=== Begin Enclosure ===

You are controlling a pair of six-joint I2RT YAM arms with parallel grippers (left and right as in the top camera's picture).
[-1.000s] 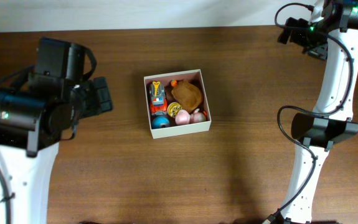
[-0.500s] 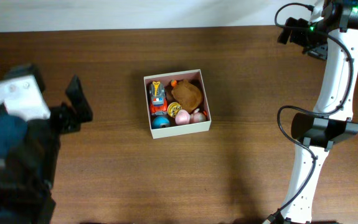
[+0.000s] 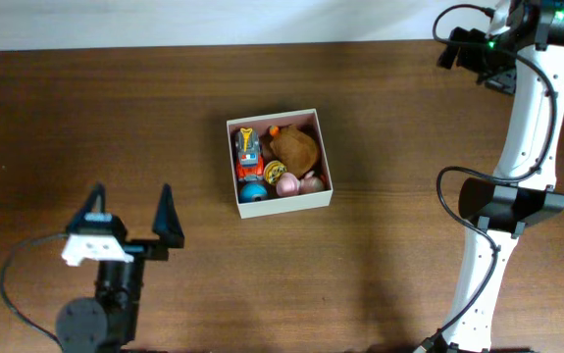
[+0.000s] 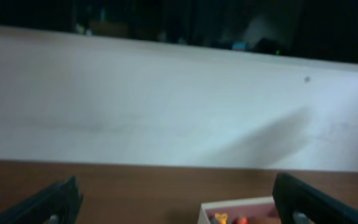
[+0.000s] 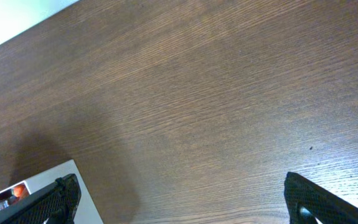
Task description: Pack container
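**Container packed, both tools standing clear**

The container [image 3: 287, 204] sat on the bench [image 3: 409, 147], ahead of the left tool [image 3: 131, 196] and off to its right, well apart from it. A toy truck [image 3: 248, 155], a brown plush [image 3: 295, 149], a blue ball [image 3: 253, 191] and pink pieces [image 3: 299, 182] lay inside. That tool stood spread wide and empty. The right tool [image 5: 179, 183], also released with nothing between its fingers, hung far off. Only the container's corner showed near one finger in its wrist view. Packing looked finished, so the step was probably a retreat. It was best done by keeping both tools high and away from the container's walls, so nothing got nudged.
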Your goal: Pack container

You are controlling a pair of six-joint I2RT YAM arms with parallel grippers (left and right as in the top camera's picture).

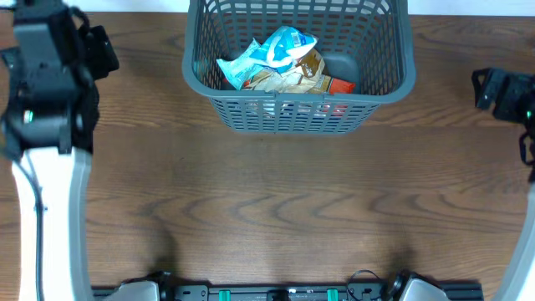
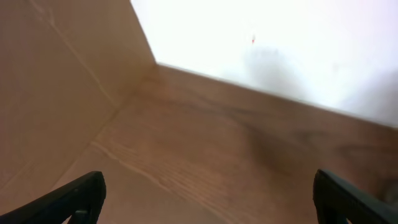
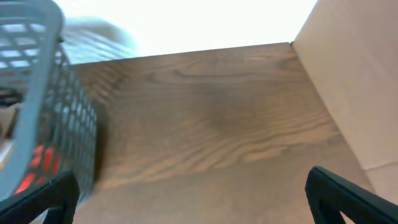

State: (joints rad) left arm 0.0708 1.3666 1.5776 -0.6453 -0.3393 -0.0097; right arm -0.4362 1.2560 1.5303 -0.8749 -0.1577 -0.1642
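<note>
**Item 1. Container** [image 1: 194,79]: dark grey basket with lattice sides and a thick rim. It stands upright at the far edge of the counter [image 1: 276,209], between the two arms.
- Light blue snack packet [image 1: 272,52], crumpled, on top of the pile inside the container, toward its left half.
- Brown packet [image 1: 308,71], inside the container, against the right side of the blue one.
- Red packet [image 1: 339,85], low in the container's right front part. Its colour shows through the slots of the front wall.

**Item 2. Left gripper** [image 2: 208,190]: well to the left of the container. The fingers are spread wide with nothing between them and bare counter below. A beige panel [image 2: 56,81] stands on the side away from the container.

**Item 3. Right gripper** [image 3: 191,190]: to the right of the container and apart from it. The container's lattice wall fills the left edge of the right wrist view. The fingers are spread wide and hold nothing.

**Item 4. Counter**: brown wood grain, running under and in front of the container.
</note>
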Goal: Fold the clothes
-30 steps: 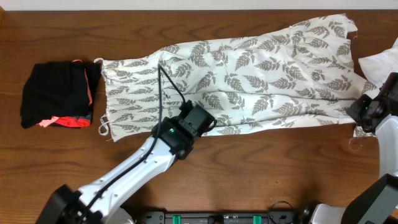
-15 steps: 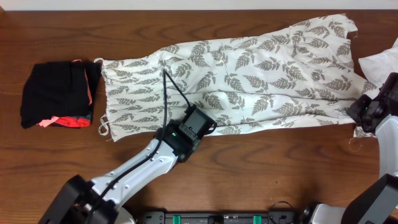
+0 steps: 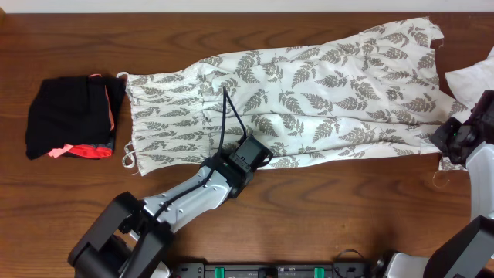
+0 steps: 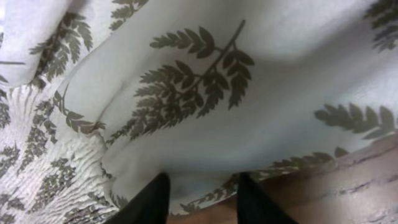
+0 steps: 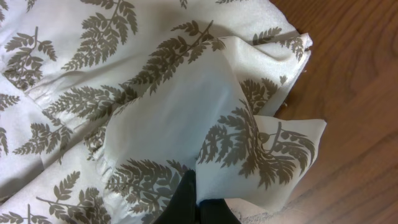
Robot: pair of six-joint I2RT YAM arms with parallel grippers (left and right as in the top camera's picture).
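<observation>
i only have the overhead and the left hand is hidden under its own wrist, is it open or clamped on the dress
observer: The left wrist view shows the left hand open. Its fingers stand apart, and the lower edge of the dress lies in the gap between them.
operator: ok and the right hand, overhead only shows the arm at the table edge
observer: The right wrist view shows the right hand shut on a corner of the dress. The pinched flap is folded up off the wood.
</observation>
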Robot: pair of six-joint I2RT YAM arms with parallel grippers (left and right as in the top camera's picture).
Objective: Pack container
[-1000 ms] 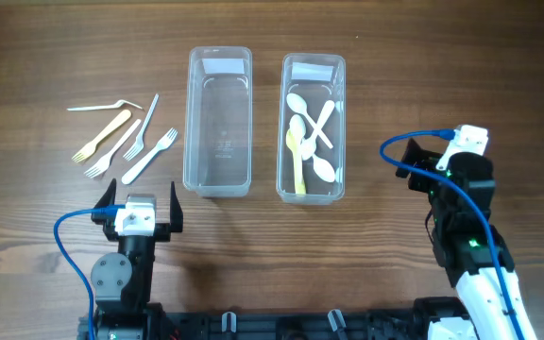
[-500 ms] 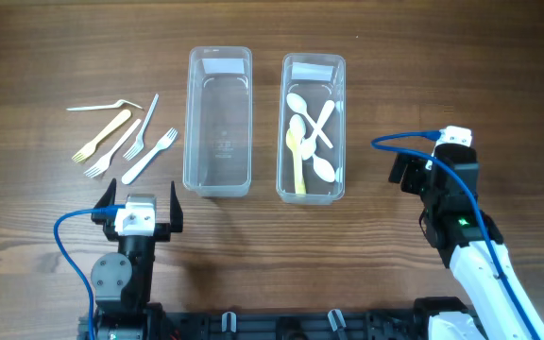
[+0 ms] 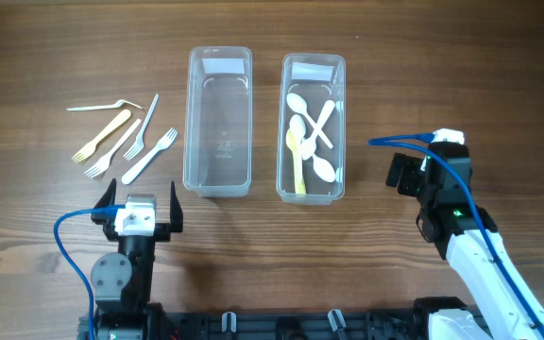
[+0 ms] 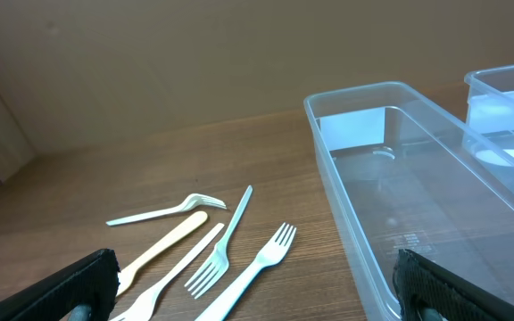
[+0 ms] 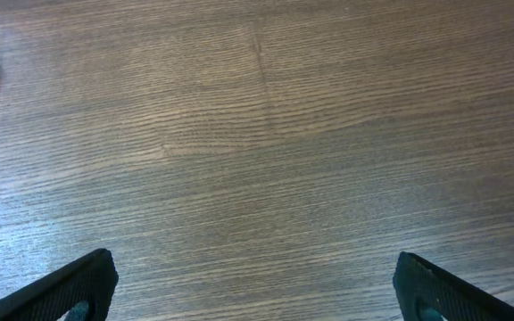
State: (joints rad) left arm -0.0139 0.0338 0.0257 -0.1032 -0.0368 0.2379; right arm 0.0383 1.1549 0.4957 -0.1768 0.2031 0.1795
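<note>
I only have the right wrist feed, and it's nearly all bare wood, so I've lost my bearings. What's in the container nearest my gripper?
Observer: The right container holds spoons, several white and one yellow-green.
Operator: And the other container?
Observer: The left container has nothing in it.
Operator: Anything outside them?
Observer: Five forks lie loose to the left of it, just ahead of the open left gripper.

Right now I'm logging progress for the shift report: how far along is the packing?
Done: spoons lie in the right container. In hand: nothing; left gripper and right gripper are open, empty. Left: the forks lie on the table beside the empty left container.
</note>
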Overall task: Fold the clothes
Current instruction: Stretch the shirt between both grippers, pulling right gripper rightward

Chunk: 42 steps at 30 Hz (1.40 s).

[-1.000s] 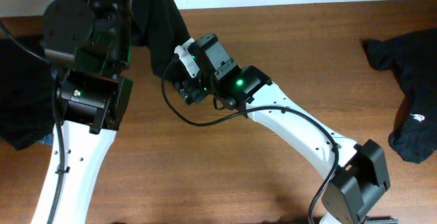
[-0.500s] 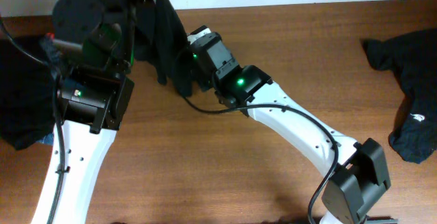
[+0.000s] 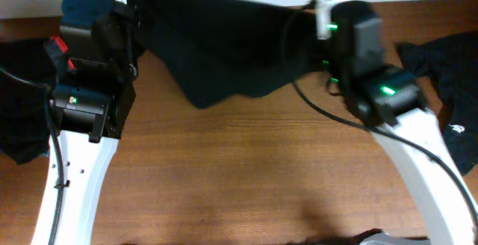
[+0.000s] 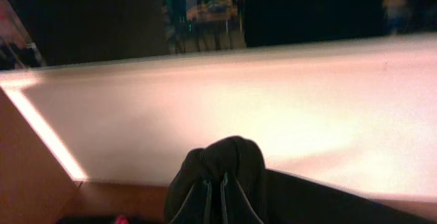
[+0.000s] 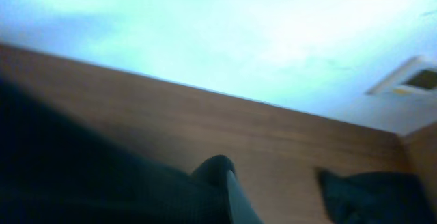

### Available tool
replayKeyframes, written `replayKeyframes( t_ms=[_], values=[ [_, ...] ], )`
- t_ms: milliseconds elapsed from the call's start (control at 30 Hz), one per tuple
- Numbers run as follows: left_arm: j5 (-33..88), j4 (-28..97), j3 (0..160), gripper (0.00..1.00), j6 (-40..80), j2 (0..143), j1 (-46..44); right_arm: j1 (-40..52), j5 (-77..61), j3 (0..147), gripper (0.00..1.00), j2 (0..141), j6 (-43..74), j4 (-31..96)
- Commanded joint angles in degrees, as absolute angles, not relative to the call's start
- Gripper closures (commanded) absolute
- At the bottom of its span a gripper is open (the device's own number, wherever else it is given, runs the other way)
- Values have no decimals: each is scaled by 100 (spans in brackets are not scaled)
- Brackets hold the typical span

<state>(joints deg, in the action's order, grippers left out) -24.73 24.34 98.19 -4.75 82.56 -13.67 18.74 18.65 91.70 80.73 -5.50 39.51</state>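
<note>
A soft black garment (image 3: pixel 224 58) is held up at the far edge of the counter (image 3: pixel 246 178) and stretched between the two end effectors. Its middle sags in a rounded, loosely creased belly (whether the sag touches the wood cannot be told). The fabric looks matte and limp.

Its left end is pinched by the left end effector (image 4: pixel 220 186), jaws pressed together, w/ cloth bunched in a smooth rounded knob over the fingertips. Its right end is pinched likewise by the right end effector (image 5: pixel 229 183), jaws closed on a small dark fold.

Two more lie crumpled on the counter: a right-edge garment (image 3: pixel 448 66), black w/ a small white logo (image 3: pixel 454 128), and a left-edge garment (image 3: pixel 19 103), black, irregular in outline. The counter is smooth brown wood-grain.
</note>
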Motion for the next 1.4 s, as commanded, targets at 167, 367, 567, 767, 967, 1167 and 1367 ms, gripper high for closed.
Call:
replayKeyframes(
  t_ms=[167, 367, 567, 767, 967, 1167, 1367],
  values=[
    [-2152, 3544, 9953, 99, -589, 8206, -1535, 1723, 1999, 9212, 96, 7505, -1074, 4178],
    [-1879, 4379, 9953, 99, -589, 8206, -1855, 1721, 2003, 9212, 96, 7498, -1076, 4268],
    [-1881, 4609, 9953, 99, -589, 8206, -1940, 1721, 2021, 9216, 96, 7498, -1181, 4270],
    [-1881, 4609, 9953, 99, -589, 8206, -1940, 1717, 2023, 9216, 96, 7498, -1179, 4268],
    [-1885, 4591, 9953, 99, -591, 8206, -1938, 1717, 2025, 9216, 96, 7498, -1179, 4268],
    [-2318, 4263, 9955, 99, -545, 8084, -1935, 1717, 2875, 9238, 96, 7496, -937, 4263],
    [-2692, 3487, 9955, 99, -548, 7800, -1933, 1708, 3371, 9494, 96, 7491, -810, 4189]
  ],
)
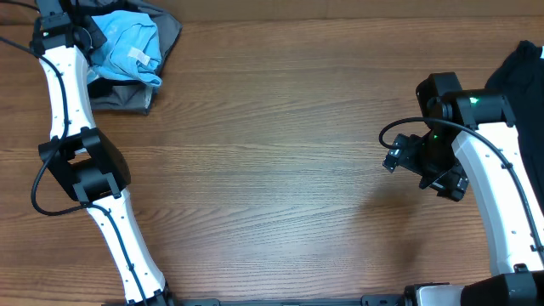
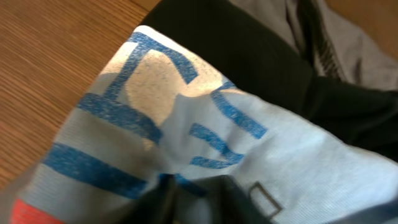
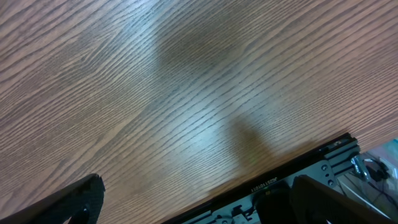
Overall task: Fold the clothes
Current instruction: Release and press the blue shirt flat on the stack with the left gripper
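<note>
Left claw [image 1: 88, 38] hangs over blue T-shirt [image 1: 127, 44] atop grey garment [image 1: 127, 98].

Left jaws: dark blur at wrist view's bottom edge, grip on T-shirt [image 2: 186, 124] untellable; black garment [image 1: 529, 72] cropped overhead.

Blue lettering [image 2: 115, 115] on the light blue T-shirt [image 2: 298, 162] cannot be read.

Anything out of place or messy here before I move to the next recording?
Nothing spilled or damaged. The light blue T-shirt lies crumpled on a grey garment at the table's far left corner, bunched rather than spread flat. A black garment sits at the right edge. The right gripper hangs open above the table, holding nothing.
</note>
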Robot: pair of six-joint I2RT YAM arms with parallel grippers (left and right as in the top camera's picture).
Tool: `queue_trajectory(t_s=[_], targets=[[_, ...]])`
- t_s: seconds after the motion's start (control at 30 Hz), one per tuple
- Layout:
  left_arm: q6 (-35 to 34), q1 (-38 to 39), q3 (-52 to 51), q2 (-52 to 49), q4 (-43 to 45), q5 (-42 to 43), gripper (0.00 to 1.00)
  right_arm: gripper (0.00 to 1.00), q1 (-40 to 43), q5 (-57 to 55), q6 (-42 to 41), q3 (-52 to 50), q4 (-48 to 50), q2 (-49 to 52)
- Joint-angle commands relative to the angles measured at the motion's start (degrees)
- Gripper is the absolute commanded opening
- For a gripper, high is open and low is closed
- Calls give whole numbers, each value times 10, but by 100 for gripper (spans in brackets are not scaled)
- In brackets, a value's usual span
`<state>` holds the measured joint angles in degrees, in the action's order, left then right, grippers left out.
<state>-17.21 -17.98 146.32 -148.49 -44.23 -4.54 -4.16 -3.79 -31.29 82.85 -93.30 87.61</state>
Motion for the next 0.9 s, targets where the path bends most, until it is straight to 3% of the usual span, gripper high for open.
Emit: queue_trajectory(t_s=[0.0, 0.1, 0.27, 0.63, 0.87], targets=[[-10, 3, 12, 23, -2, 21, 39, 100, 1, 0, -3, 8, 1, -4], [-10, 10, 22, 63, -21, 48, 63, 100, 1, 0, -3, 8, 2, -4], [-8, 29, 23, 118, -62, 59, 70, 100, 1, 0, -2, 8, 2, -4], [-3, 65, 22, 62, -125, 61, 63, 100, 1, 0, -2, 8, 10, -4], [-3, 78, 21, -5, -115, 61, 66, 100, 1, 0, -2, 8, 10, -4]])
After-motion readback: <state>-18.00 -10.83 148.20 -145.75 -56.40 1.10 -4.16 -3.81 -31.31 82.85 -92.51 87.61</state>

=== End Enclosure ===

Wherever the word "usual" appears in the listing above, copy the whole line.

- In brackets, a value's usual span
Motion for the next 0.9 s, targets where the path bends most, until it is straight to 3% of the usual span, gripper high for open.

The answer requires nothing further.